His comments, after talks with Sudanese officials, came as the South's government and rebels traded accusations that each had breached the ceasefire deal by attacking the other.
   
"Of course I'm concerned and I think what this means is we also have to establish the right monitoring tools and also verification tools so one can really assess" the extent of compliance, Brende said.
   
The Troika helped oversee implementation of a 2005 peace agreement which ended Sudan's 22-year civil war and ultimately led to the South's independence in 2011.
   
Since then, the Troika have continued working together supporting peace and development in Sudan and South Sudan, including through backing a regional-led initiative to end weeks of fighting.
   
Forces loyal to South Sudan's President Salva Kiir have battled a loose coalition of army defectors and ethnic militia nominally headed by sacked vice president Riek Machar.
   
The seven-member East African regional bloc IGAD, which includes Sudan, mediated talks in Ethiopia between South Sudan's two warring sides.
   
"Sudan has played a constructive role through IGAD", Brende said.
   
Eighteen unarmed monitors under IGAD supervision are to oversee
implementation of the ceasefire agreement.
   
Up to 10,000 people are believed to have been killed in the fighting.
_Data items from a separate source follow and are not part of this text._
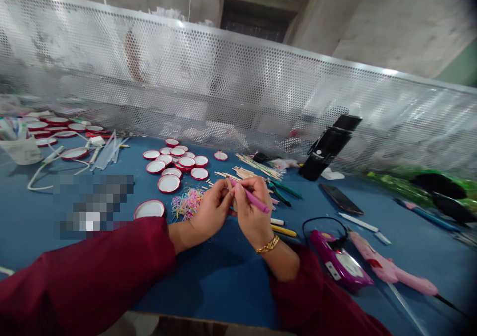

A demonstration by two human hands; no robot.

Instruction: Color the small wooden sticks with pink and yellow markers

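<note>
A purple pen (pixel 258 202) is pinched in the fingers of my right hand (pixel 254 216), its upper end pointing down to the right. My left hand (pixel 211 210) is closed on a thin tan wooden stick (pixel 228 184), which shows between the two hands. The pen's other end meets the stick at my fingertips; the exact contact is hidden. Beside my left hand lies a heap of coloured rubber bands (pixel 186 203). Loose wooden sticks (pixel 246 173) lie just beyond my hands, near green-handled pliers (pixel 279 192).
Red-rimmed white lids (pixel 169 183) cluster left of centre. A black bottle (pixel 330 147) stands before the perforated metal panel (pixel 238 87). At right lie a phone (pixel 341 199), a purple device (pixel 339 261) and a pink glue gun (pixel 391 266). A white cable (pixel 35 179) curls at left.
</note>
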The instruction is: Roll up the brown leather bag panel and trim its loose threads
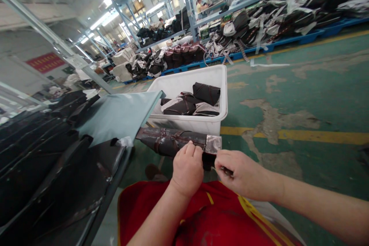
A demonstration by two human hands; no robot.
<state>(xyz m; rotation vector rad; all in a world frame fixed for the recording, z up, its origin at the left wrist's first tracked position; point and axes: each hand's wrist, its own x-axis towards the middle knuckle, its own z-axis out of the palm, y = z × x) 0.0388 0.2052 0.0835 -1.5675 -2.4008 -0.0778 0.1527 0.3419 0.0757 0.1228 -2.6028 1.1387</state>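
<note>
Holding a long dark bundle (170,142) near the bottom middle of the frame, the left hand (187,170) is curled tight on its smooth, shiny side. The right hand (243,175) pinches the bundle's end, just under a crinkly silver patch. Behind it sits a white plastic bin (187,123) with more folded dark bundles (206,93) inside. Shiny black sheets (43,161) lie stacked at the left.

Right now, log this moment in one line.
left hand: grips dark folded piece | right hand: pinches its end | behind: white bin holding similar pieces
</note>
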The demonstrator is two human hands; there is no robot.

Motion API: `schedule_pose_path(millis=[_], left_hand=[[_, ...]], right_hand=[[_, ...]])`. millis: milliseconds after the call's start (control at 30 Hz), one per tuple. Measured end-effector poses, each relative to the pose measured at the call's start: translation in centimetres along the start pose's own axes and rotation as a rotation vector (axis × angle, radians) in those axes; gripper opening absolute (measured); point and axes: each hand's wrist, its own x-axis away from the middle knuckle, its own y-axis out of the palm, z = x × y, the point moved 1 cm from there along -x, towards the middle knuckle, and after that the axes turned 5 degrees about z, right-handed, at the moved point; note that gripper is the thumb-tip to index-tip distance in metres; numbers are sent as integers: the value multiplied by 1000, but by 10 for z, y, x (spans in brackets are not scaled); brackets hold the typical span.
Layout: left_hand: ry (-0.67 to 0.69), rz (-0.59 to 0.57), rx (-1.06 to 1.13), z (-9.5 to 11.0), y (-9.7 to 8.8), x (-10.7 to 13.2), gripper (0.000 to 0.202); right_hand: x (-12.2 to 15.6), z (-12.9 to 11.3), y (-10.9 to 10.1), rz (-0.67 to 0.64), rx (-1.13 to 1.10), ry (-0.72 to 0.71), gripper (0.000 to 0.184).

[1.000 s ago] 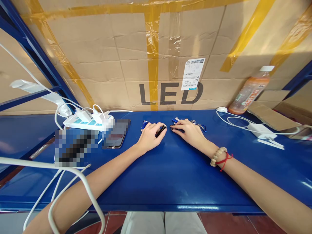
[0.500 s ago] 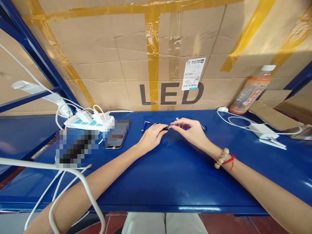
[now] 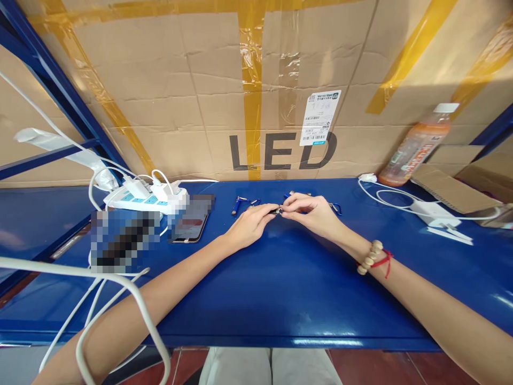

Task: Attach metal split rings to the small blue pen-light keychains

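Above the middle of the blue tabletop, my left hand [image 3: 253,222] is closed on a small black cylinder with a silvery round end [image 3: 279,212]; most of it is hidden by the fingers. The fingertips of my right hand [image 3: 310,214] are pinched together at that silvery end, and what lies inside the pinch is too small to make out. Just beyond the left hand lies a small blue tube-shaped piece [image 3: 237,205] with metal parts. Partly behind the right hand are more blue and silvery pieces, among them a blue carabiner clip [image 3: 336,208].
On the left are a phone [image 3: 192,224], a white power strip [image 3: 136,202] with plugs, and a blurred-out dark object [image 3: 126,240]. A white cable [image 3: 136,294] loops over my left forearm. Rightward stand an orange drink bottle [image 3: 414,149] and a white adapter [image 3: 435,214]. A large carton [image 3: 216,80] closes off the back.
My hands have come slightly closer together, and the silvery end now faces more toward me between the fingertips. The view has shifted a little.
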Motion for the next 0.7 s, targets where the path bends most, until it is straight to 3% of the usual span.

The United Nations and rights workers report horrific atrocities have been committed by both sides.
   
About 700,000 people have been forced from their homes in the impoverished nation, according to the UN.
   
Both sides insist they are committed to the deal, and the clashes reported since the agreement was signed appear to have been localised skirmishes, not large-scale assaults.
   
Verifying reports from across the vast and remote regions of South Sudan -- large areas of which have poor if any telephone networks -- is difficult.
   
Many in the country fear that even with a ceasefire pact, the conflictpitting members of Kiir's Dinka people against Machar's Nuer tribe is far from over.
   
Brende said it is possible for South Sudan to "get back on track again" if a ceasefire is complied with, 11 prisoners are released, and a "robust arrangement" is reached leading to a coalition government.
   
"But I think we have to be realistic that... we are not there at this moment," the minister said after talks with Sudan's Foreign Minister Ali Karti, Vice-President Bakri Hassan Saleh, Oil Minister Makawi Mohammed Awad, UN officials and non-governmental groups.
   
A key sticking point in negotiations leading to Friday's ceasefire agreement was rebel and international demands that the South Sudanese government release 11 detained officials close to Machar.
   
IGAD, supported by the Troika, is working towards "a situation where the ceasefire is followed by a peace agreement followed by release of prisoners and a government where you see broad representation from all the relevant ethnic groups", the minister said.
  
If that happens, then Norway and other members of the international community should help South Sudan rebuild, Brende said.
   
"I see no alternative but it's not only the international donor community that will then have to take a responsibility. Riek Machar and Salva Kiir also have to take a responsibility to creating the right environment to get a robust agreement," Brende said.
  
"This has been a very, very unfortunate period where you have also lost a lot of the gains that you have seen the last year."